Some residents have adopted new responsibilities with enthusiasm: volunteers in the SOS Desert organisation cultivate food for sale and run an anti-fire brigade putting out bushfires; members of a women’s resource network care for those injured by jihadist attacks and mothers-to-be while also promoting awareness about educating girls.

But the camp’s demands are obvious.

“We have the will, we have the women, but not enough resources or materials,” a leading member of the network says. “Sometimes we recycle what little we have, but it is not enough for the requirements of the camp.”

In the schools, the children are served one meal daily by WFP. At one school with 100 children per class, six or seven of them cluster by a big tray to eat the same meal every school day – rice that is largely basic, save for a few pulses.
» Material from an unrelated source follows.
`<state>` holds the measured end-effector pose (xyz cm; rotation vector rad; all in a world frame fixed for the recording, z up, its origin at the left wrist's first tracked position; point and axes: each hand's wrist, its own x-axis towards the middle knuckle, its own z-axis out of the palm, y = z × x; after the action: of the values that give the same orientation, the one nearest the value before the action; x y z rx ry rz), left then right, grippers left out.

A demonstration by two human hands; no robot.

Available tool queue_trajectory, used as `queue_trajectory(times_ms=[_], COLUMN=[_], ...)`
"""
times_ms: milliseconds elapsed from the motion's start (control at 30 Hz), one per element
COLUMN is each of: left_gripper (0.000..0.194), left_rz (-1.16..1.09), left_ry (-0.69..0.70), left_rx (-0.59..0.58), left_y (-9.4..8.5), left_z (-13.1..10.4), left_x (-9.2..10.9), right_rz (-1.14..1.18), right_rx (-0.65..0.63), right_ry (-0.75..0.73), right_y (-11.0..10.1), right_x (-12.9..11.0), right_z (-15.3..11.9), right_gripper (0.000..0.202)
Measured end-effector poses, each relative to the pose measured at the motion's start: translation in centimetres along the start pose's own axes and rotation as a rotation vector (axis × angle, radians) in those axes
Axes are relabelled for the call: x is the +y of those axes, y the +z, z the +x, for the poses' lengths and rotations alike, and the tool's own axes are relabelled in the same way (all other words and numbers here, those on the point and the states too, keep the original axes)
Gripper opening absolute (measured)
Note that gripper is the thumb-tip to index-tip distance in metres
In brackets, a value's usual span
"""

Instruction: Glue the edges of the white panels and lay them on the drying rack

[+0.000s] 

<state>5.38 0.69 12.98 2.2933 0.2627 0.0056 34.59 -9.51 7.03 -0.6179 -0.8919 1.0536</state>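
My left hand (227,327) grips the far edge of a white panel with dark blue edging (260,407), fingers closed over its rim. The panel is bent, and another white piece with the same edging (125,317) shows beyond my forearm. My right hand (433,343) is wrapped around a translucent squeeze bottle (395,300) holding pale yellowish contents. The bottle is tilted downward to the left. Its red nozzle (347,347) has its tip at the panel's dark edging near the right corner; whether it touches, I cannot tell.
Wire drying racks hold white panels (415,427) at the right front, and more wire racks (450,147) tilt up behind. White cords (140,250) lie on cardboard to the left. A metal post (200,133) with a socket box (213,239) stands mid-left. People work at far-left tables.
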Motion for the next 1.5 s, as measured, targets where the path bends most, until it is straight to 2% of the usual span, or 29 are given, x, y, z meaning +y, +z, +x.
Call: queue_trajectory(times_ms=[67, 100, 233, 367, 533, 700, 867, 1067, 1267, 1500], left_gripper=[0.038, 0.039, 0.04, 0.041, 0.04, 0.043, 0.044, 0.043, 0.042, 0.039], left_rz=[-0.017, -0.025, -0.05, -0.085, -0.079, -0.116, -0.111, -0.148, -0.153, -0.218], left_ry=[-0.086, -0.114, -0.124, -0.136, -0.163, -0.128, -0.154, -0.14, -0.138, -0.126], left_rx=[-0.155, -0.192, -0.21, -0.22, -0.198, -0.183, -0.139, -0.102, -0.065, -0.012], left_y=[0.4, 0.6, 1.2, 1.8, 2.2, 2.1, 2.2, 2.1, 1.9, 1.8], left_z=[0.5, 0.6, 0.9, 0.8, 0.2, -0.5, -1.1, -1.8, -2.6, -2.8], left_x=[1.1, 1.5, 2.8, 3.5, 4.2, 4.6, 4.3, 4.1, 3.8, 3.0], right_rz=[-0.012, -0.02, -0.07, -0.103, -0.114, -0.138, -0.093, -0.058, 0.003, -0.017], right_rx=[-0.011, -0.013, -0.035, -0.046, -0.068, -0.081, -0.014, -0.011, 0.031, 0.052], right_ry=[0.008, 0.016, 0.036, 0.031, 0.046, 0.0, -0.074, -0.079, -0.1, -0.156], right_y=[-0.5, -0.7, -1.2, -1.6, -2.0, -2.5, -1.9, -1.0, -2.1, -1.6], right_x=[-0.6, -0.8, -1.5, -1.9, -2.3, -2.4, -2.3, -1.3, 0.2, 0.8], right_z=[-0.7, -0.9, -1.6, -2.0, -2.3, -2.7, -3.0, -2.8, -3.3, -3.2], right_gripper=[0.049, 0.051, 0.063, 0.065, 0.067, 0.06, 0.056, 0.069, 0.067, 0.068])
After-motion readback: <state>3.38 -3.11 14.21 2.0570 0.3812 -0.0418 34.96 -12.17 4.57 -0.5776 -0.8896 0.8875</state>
“We’re still supplying school meals, staple provisions, and cash assistance in the Mbera camp, but it’s not enough,” says Diongue. “We’re concentrating on the most needy while working continuously to obtain new funding through the diversification of our funding sources.”

The meals are funded by recent donations including several thousand tonnes of rice provided by the South Korean government – the only items in a majority of the warehouses. A few donors are also helping launch business programmes to help refugees grow crops and rear animals so they can earn an income and enhance their quality of life.

Though Malha manages everything responsibly, helping the aid workers’ support the most disadvantaged households, his heart longs to return to Mali.

“When you leave your country, you forfeit everything – your work, your home, your family sometimes,” he says. “Here, you depend only on humanitarian aid. Sometimes that aid is sufficient, sometimes it is not. And when it is not, you endure hardship.
“We are grateful to the Mauritanian authorities and the humanitarian organisations for what they have done for us but it is not the same as being in your own country, working with your own hands and living with pride.”
Kathryn Martinez
Kathryn Martinez

A passionate football analyst with over a decade of experience covering European leagues and Champions League dynamics.